Au cours des minutes qui suivirent, il donna les mêmes assurances aux commandants de l’Acharné, du Superbe et du Splendide puis appela l’Intrépide, l’Orion, le Fiable et le Conquérant pour leur apprendre qu’ils auraient l’honneur de servir d’escorte rapprochée à leurs homologues ainsi qu’au bâtiment arraisonné.

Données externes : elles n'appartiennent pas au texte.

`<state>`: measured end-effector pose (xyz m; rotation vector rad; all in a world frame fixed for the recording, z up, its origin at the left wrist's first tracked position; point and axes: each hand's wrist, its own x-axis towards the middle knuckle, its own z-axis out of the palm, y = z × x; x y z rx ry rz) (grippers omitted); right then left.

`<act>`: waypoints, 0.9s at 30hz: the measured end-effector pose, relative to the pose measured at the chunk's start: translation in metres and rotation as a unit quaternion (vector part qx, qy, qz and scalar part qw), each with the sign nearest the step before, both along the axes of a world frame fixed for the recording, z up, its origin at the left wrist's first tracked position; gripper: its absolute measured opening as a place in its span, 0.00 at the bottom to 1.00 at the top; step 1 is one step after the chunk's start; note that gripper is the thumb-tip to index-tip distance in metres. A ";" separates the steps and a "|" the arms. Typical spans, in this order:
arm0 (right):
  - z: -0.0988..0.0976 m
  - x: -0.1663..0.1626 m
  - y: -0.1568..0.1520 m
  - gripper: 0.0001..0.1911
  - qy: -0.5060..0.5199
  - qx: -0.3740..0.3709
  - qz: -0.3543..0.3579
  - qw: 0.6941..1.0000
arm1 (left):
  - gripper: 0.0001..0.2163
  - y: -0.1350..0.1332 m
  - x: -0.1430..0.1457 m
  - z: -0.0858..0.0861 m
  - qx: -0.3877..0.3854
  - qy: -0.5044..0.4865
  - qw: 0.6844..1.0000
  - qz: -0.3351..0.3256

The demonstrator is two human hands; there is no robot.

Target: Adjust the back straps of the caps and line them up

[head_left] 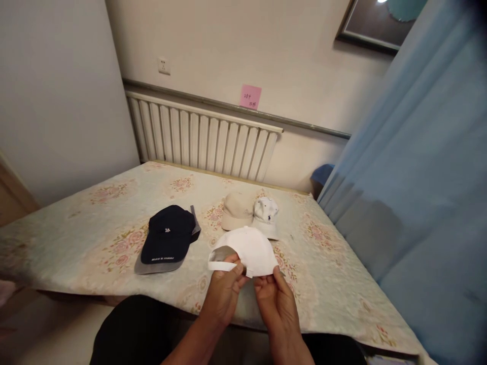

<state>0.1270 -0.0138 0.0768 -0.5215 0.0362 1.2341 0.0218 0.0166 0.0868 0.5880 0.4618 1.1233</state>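
Note:
A white baseball cap [251, 248] is held up over the near side of the bed, its back strap and opening turned to the left. My left hand [226, 289] pinches the strap near its fastening. At the cap's lower right edge, my right hand [277, 296] grips with thumb and fingers. Beyond it lie a beige cap [236, 210] and, beside that, a white cap with a small dark emblem [267, 213]. To the left, a navy cap with white lettering [167, 233] rests on top of a grey cap [152, 267], which is mostly hidden.
The bed [91, 243] has a flowered cover. Behind it stand a white radiator [205, 139] and a wall with a pink note [250, 97]. A blue curtain [418, 192] hangs along the right side, with a blue object [322, 174] partly behind it.

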 end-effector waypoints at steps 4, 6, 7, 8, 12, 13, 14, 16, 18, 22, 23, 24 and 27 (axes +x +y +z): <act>0.003 0.002 -0.002 0.08 0.003 0.000 0.004 1.000 | 0.08 0.000 -0.003 0.003 0.003 -0.010 1.000 -0.006; 0.004 0.002 -0.003 0.10 -0.004 -0.009 0.012 1.000 | 0.08 -0.001 -0.005 0.003 0.011 -0.007 1.000 -0.021; 0.004 0.001 -0.004 0.11 -0.007 -0.016 0.017 1.000 | 0.09 -0.001 -0.006 0.002 0.013 -0.006 0.999 -0.029; 0.004 0.001 -0.004 0.12 -0.010 -0.021 0.020 1.000 | 0.10 0.000 -0.007 0.001 0.012 -0.005 0.999 -0.032; 0.004 0.001 -0.005 0.11 -0.008 -0.007 0.011 1.000 | 0.15 0.004 -0.013 -0.005 -0.020 -0.009 1.000 -0.016; 0.003 0.001 -0.005 0.11 -0.009 -0.002 0.009 1.000 | 0.15 0.005 -0.014 -0.008 -0.027 -0.012 0.999 -0.016; 0.003 0.001 -0.005 0.11 -0.010 -0.001 0.009 1.000 | 0.15 0.007 -0.015 -0.010 -0.033 -0.017 0.999 -0.018; 0.003 0.000 -0.005 0.10 -0.011 -0.006 0.011 1.000 | 0.14 0.010 -0.016 -0.014 -0.050 -0.030 0.998 -0.020; 0.001 -0.002 -0.004 0.10 -0.013 -0.005 0.008 1.000 | 0.15 0.012 -0.014 -0.016 -0.081 -0.058 0.995 -0.009; -0.001 -0.008 -0.003 0.12 -0.020 -0.002 -0.004 1.000 | 0.15 0.009 -0.008 -0.020 -0.174 -0.159 0.972 0.000; -0.001 -0.009 -0.003 0.13 -0.023 -0.003 -0.007 1.000 | 0.15 0.007 -0.006 -0.020 -0.197 -0.180 0.964 -0.007; 0.000 -0.011 -0.003 0.14 -0.027 -0.001 -0.010 1.000 | 0.15 0.005 -0.004 -0.021 -0.215 -0.196 0.957 -0.015; 0.001 -0.015 -0.004 0.16 -0.052 0.017 -0.009 0.998 | 0.16 0.000 0.000 -0.021 -0.240 -0.217 0.946 -0.030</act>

« Jane, vous commanderez à l’escorte rapprochée du supercuirassé, déclara-t-il à sa petite-nièce. Vous devrez le protéger. »

Le capitaine Jane Geary hocha la tête. « Je comprends, amiral.

— Vous avez fait du très bon travail ici. Nul ne doutera jamais de votre bravoure, de votre initiative ni de votre compétence.

— Merci, amiral. »

Et, Jane Geary s’abritant derrière la politesse professionnelle pour esquiver les discussions personnelles, l’affaire en resta là.

Il s’en fallut encore d’une demi-journée avant que les émissaires ne reviennent au rapport. « Nous avons conclu un accord, affirma Rione. Mais je vous mets en garde contre votre décision de permettre à des vaisseaux lousaraignes de nous raccompagner.

— Des vaisseaux ? Je croyais qu’il n’y en aurait qu’un ?

— La faute à une mauvaise interprétation de notre part, au général Charban et moi », expliqua Rione. Elle n’avait pas l’air de trop s’en émouvoir, mais peut-être ces négociations l’avaient-elles tout simplement à ce point exténuée qu’elle n’en avait cure. « En réalité, ils veulent en dépêcher six.

— Six vaisseaux ? » Geary y réfléchit en se massant le menton. Amener une flottille extraterrestre dans l’espace de l’Alliance ? D’un autre côté, il ignorait quels risques il lui faudrait affronter sur le trajet de retour. S’il n’était accompagné que d’un seul vaisseau lousaraigne et qu’il lui arrivait quelque chose, comment pourraient-ils jamais l’expliquer à leurs congénères de ce système ?

« Ces six bâtiments nous escorteront à travers le territoire lousaraigne, ajouta Charban. Ils nous accompagneront ensuite dans leur hypernet. Puis ils resteront avec nous jusqu’à destination.

— Savent-ils déjà où nous allons ?

— Au moins que nous comptons gagner Midway, amiral. Nous avons dû le leur révéler pour obtenir leur permission de traverser leur espace. »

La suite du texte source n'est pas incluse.